[[ Data excerpt open ]]

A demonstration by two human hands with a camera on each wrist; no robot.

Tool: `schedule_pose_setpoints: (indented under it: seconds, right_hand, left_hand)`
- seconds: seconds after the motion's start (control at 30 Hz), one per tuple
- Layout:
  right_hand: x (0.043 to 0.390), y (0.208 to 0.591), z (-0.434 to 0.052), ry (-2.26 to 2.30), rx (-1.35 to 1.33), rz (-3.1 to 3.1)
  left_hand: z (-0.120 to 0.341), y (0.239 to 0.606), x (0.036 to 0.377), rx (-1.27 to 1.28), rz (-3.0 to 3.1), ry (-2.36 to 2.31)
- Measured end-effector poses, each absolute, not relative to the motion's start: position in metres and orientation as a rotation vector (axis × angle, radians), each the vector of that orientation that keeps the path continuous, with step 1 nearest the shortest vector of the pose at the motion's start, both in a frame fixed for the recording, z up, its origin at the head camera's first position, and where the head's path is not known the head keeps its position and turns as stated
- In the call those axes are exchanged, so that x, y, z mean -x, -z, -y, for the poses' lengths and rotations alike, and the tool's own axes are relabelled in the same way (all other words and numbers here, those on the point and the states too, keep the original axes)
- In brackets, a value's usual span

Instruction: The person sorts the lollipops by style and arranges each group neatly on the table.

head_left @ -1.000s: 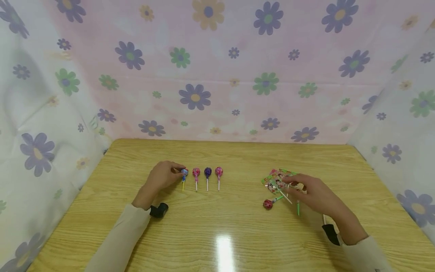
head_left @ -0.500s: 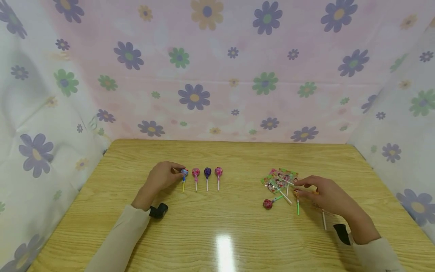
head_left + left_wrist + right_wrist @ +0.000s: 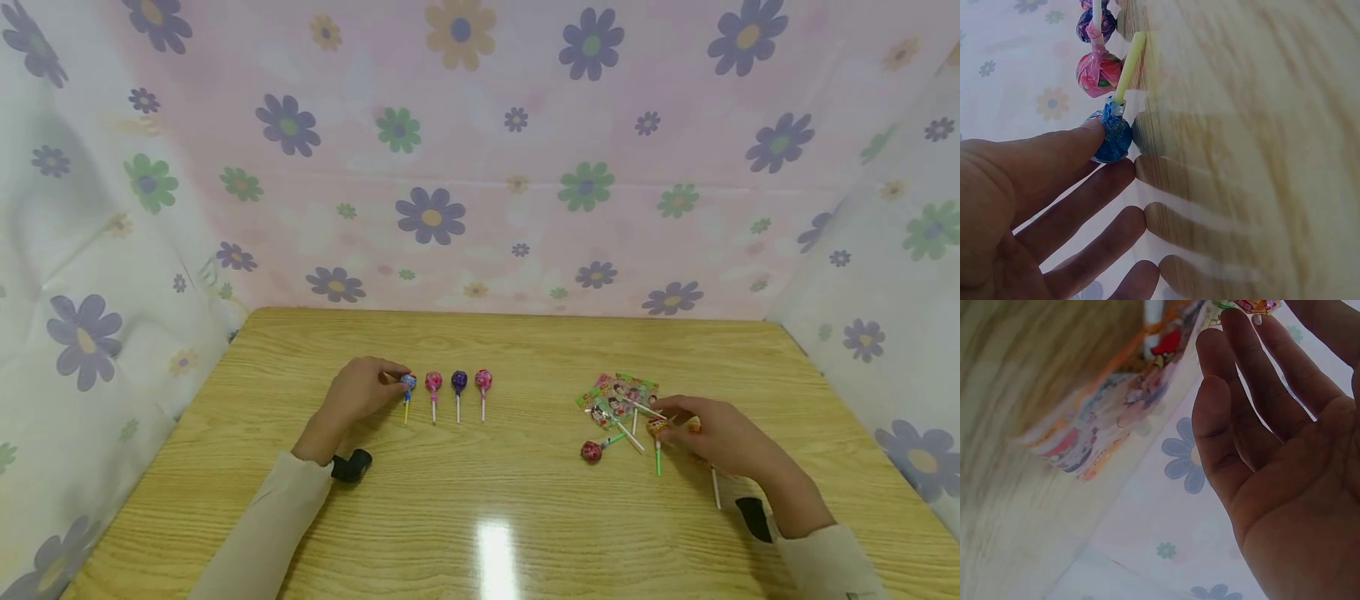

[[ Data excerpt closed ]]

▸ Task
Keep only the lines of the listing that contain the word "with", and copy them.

▸ Exercise response
A demonstration by two human hands with a camera on each wrist; no robot.
- Measured end-effector poses, each absolute, not relative to the motion's start: position in metres and orientation as a rotation vector (axis × angle, radians), each the vector of that orientation that keeps the path continuous, with step 1 nearest the shortest vector of the pose at the motion's start, both in a frame fixed for the recording, z up, its origin at the head camera's first position, and where the head's path is not known the head keeps its position and turns as stated

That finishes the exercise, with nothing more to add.